The city led the national Chicano Movement, with the neighborhood serving as its heart and a key part of Denver’s Chicano/Latino story.
Gonzales helped organize the West High School walkouts of 1969, when students left classes to protest racism and show support for the 1968 Los Angeles walkouts.
In the 1960s and 70s, La Alma Lincoln Park became the center of Denver’s Chicano Movement.
Wikimedia Commons/Casasola Archive
Murals Told Stories of Chicano Identity
The nationwide Chicano Movement mixed political activism with cultural education through art, mostly murals, to show Chicano histories and strengthen communities fighting racism.
Emanuel Martínez brought artistic energy to Denver after his father studied muralism with David Alfaro Siqueiros and told him to start painting murals in his own city.
Martínez painted his first mural outside the housing projects in the neighborhood.
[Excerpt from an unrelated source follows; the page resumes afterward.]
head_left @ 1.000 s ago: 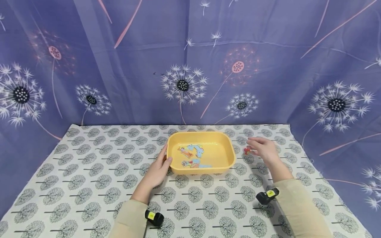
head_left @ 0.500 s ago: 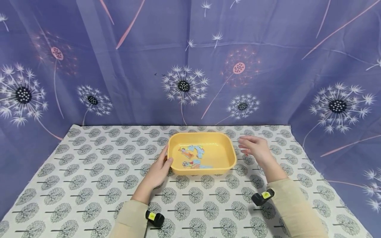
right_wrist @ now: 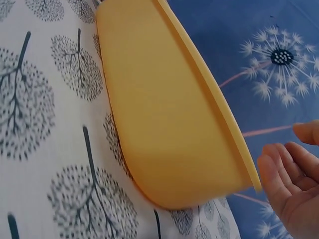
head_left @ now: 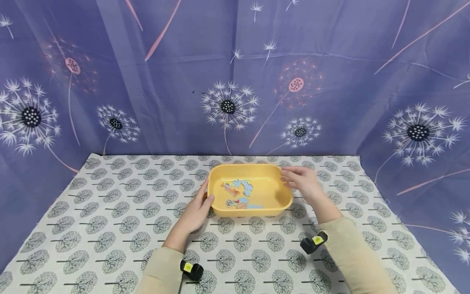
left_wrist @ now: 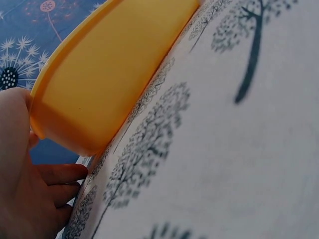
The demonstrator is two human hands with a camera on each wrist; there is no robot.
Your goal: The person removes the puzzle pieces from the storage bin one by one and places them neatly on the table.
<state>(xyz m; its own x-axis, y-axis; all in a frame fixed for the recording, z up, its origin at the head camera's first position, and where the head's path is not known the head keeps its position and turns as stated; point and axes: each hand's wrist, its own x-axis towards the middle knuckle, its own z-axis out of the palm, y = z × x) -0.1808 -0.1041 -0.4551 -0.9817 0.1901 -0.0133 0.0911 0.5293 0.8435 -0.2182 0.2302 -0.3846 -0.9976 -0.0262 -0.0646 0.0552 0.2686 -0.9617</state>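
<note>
A yellow plastic tray (head_left: pixel 268 190) sits on the cloth in front of me. Flat cartoon cut-outs, among them an orange one (head_left: pixel 231 190) and light-blue ones (head_left: pixel 247 188), lie in its left half. My left hand (head_left: pixel 194 210) grips the tray's left end, thumb at the rim and fingers along the outside. My right hand (head_left: pixel 302 183) hovers at the right rim with bent fingers. In the right wrist view its fingers (right_wrist: pixel 279 174) are just beyond the rim. The small red piece seen earlier at its fingertips is out of sight; whether it is still held is unclear.
A white cloth with tree prints (head_left: pixel 147 228) covers the table. Behind it hangs a purple dandelion-print curtain (head_left: pixel 165 102). Each sleeve carries a small black camera, one on the left wrist (head_left: pixel 192 270) and one on the right wrist (head_left: pixel 313 242).
My right hand has moved left from beside the tray to its right rim. A red piece showed at its fingers earlier and no longer shows. My left hand has kept its place.
</note>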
Experts believe more than 40 historic Chicano community murals exist across Colorado today.
Wikimedia Commons/Denverjeffrey
Santa Fe Art District Grew From Revolutionary Roots
Between 1940 and 1970, more than 80 percent of housing project families’ children became leaders in the Chicano Movement.
The Chicano presence, which relied heavily on arts and culture to define their movement, laid the groundwork for the art district we know today.
Denver’s Art District on Santa Fe welcomed waves of immigrants, first from Europe and Russia, then Mexicans running from the Revolution of 1910, with many buildings now showing large murals featuring images from local Chicano culture.
In 2021, La Alma Lincoln Park Neighborhood got recognized as a Historic Cultural District by Denver, becoming one of the first historic districts in the country celebrating the Chicano Movement.
Wikimedia Commons/Denverjeffrey
Visiting Santa Fe Art District, Denver
The Santa Fe Art District runs from West 13th Avenue to West Alameda Avenue between Kalamath and Inca Streets, where Mexican Revolution refugees built a community in the early 1900s.
You can explore over 100 galleries and studios for free daily, plus visit Museo de las Americas at 861 Santa Fe Drive Tuesday-Friday 12-6pm and weekends 12-5pm.
Check out thirty historic Chicano murals throughout the neighborhood depicting the refugee community’s history, or join First Friday Art Walks monthly from 5:30-9:30pm.
This article was created with AI assistance and human editing.